Под солнцем Сатаны (Бернанос) - страница 55

- Я отвечал вам по долгу послушания, и, очевидно, теперь мне должно было бы ждать и молчать... Но... но я не могу... Господу не угодно, чтобы я оставил вас в убеждении... По совести говоря, то была мысль... чувство, в котором я был не волен...

Видимо, Дониссан оправился от волнения и продолжал уже более твердым голосом:

- Я говорю так не в оправдание себе - вам ясно теперь непокорство духа моего... Волею Провидения нет более ничего во мне, что было бы сокрыто от вас... А теперь... теперь...

Он стал шарить в воздухе длинными руками, словно ища опоры, колени его подогнулись, и он рухнул ничком, как подкошенный.

- Мальчик мой! - вскричал Мену-Сегре с искренним отчаянием в голосе.
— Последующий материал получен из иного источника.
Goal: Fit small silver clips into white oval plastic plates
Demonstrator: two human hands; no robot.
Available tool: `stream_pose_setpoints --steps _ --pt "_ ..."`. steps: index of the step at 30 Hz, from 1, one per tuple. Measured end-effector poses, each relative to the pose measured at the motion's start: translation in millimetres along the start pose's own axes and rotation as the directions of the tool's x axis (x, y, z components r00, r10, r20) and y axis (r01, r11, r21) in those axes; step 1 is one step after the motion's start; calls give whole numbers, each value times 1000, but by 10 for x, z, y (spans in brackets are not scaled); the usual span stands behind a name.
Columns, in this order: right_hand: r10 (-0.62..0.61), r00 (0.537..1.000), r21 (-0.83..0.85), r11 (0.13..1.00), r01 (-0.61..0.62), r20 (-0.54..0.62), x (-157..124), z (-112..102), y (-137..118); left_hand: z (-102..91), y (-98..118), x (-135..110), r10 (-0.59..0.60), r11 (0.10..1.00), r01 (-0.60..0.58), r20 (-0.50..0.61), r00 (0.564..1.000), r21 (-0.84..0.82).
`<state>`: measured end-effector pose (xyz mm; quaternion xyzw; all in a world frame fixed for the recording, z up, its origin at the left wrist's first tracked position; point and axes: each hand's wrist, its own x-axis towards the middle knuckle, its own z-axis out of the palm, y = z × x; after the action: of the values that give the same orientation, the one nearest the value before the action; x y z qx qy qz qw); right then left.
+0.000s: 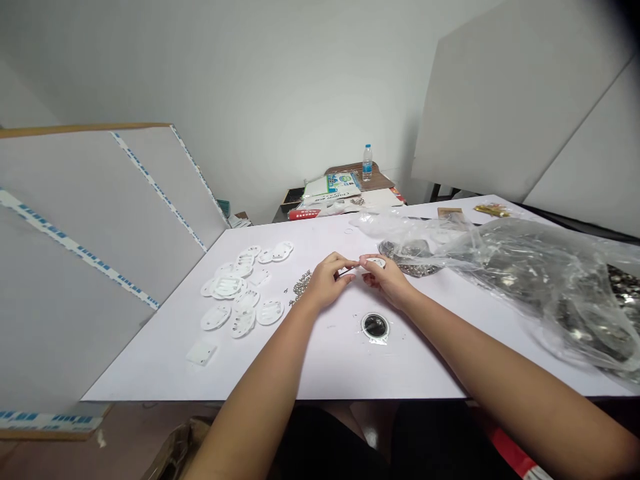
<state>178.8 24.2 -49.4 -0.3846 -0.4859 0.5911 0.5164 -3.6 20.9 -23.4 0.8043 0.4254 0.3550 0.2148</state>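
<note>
White pieces (229, 285): scattered flat, partly overlapping, on the table (165, 370), well left of both hands.
Metal pile (302, 285): small shiny bits, just beside the left hand (329, 279).
Dark slim item (346, 272): between left thumb and fingers.
Left pose: forearm angled inward, back of hand up, fingertips toward the right hand (389, 281).
Left grip: nearly closed, pinching the dark slim item.
Black disc (375, 325): on the table, between the forearms.
White round piece (377, 262): at the right thumb and fingers.
Right pose: forearm angled inward, fingers curled.
Right grip: pinching the white round piece.
Clear bag (520, 257): right of the hands.
</note>
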Motion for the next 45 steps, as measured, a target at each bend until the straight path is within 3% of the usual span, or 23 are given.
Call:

Он неумело отволок недвижное тело к дивану и с великим трудом перетащил его туда. Среди порыжелых кожаных подушек костистое лицо викария казалось бледным до синевы.

- Ну разве можно так... разве можно! - бормотал старик, пытаясь расстегнуть сутану негнущимися, подагрическими пальцами. Но обветшалая ткань первой поддалась его усилиям. Из-под разошедшегося ворота показалась грубая холщовая рубаха, испятнанная кровью.

Широкая выпуклая грудь уже дышала, мерно поднимаясь и опускаясь. Резким движением настоятель распахнул сутану.

- Так я и знал! - проговорил он, страдальчески улыбаясь.

Тело викария от подмышек до пояса было стиснуто жестким чехлом, неловко сплетенным из самых толстых конских волос. Оба края страшной волосяной брони были так туго стянуты спереди узким ремешком, что Мену-Сегре лишь ценой больших усилий удалось развязать его. Обнажилась кожа, так воспалившаяся от причиняющего мучительную боль трения власяницы, словно ее разъело щелочью. Растертая местами до мяса, покрывшаяся волдырями величиной в ладонь, она являла вид огромной язвы, сочившейся кровянистой жидкостью. Отвратительное буровато-серое плетение было все пропитано ею. Складка кожи на боку была растерта еще сильнее, и из глубокой раны капала алая кровь. Чтобы остановить кровотечение, несчастный наложил комок трепаной конопли, и, едва сняв ее, Мену-Сегре отдернул тотчас обагрившиеся пальцы.

Викарий открыл глаза. Некоторое время он внимательно оглядывал незнакомую комнату, настороженно всматриваясь в углы, увидел настоятеля, и глаза его отразили сперва удивление, а потом крайнее замешательство. Вдруг он заметил широко распахнутую на своей груди сутану и окровавленные повязки. Он резко откинулся на подушки и закрыл лицо ладонями. Но Мену-Сегре осторожным, почти материнским движением отвел руки от костистого лица.

- Мальчик мой, Всевышний доволен вами, - тихо молвил он с невыразимой нежностью.